(This is a paper presented in a local meet of statisticians; a summary of various discussions)
Data analysis, one of the main requirements for Research has transformed into ‘Data Science’ which is considered as one of the most important concepts in the current internet enabled scenario. May be it is for a different purpose, where the requirement of manpower in data analysis related issues is huge. Business decisions started moving towards data aided decisions and the availability of data and information infrastructure have created a situation where Statistics is termed as the sexiest job of the new century. (Davenport,T.H. and Patil, D.J., Data Scientist: The Sexiest Job of the 21st Century, Harvard University). An attempt is made to provide a concise account of the evolution of the concept ‘Data Science’ over the last few years.

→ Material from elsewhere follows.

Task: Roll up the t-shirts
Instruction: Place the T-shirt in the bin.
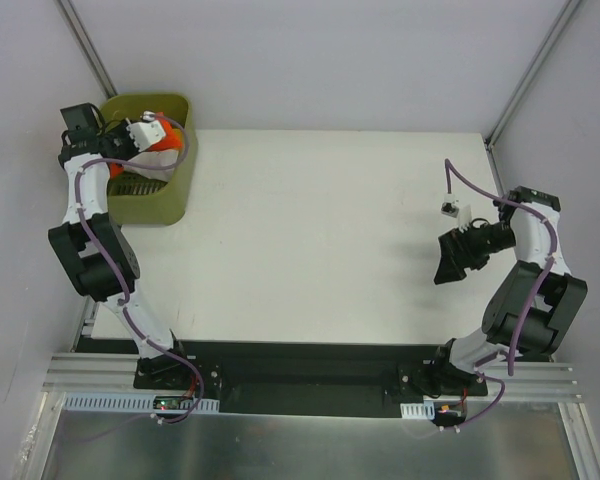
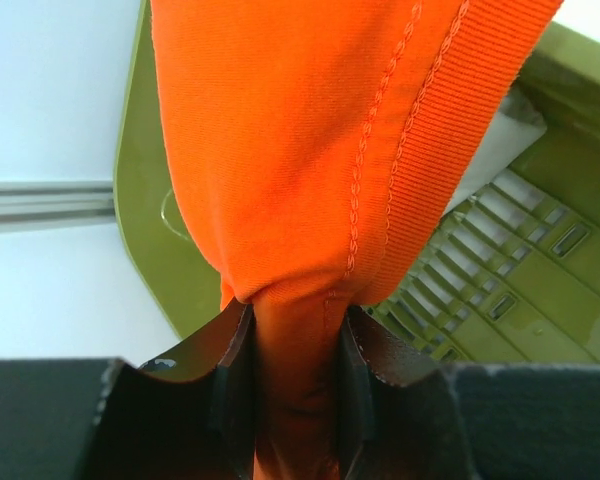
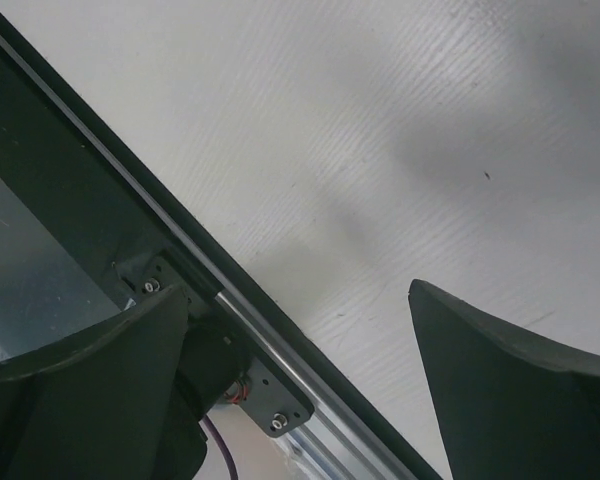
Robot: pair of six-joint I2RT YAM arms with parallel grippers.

With an expanding scenario in computing facilities as well as research efforts in various disciplines, the role of Statistics for data analysis either for experiment based data, primary sample data or secondary data gained enormous importance. Inclusion of ‘Management’ as a separate discipline of study started creating professionals in management and data analysis found a new place with more and more business decisions taken depending upon statistical evidence. With better computing facilities, data analysis got enlarged into Management Information System (MIS) which resulted in the emergence of Decision Support Systems (DSS). The role of statistical methods in DSS is primary in nature. These concepts got converted into another concept called Business Intelligence (BI) where analytical solutions leading to the knowledge of the existing state of the business systems were the main attraction. When the knowledge so obtained were used in deciding future course of actions in a business system, a broader concept was designed, i.e., Business Analytics (BA), which included BI. Currently, BA is an important area where professional Statisticians are also in demand.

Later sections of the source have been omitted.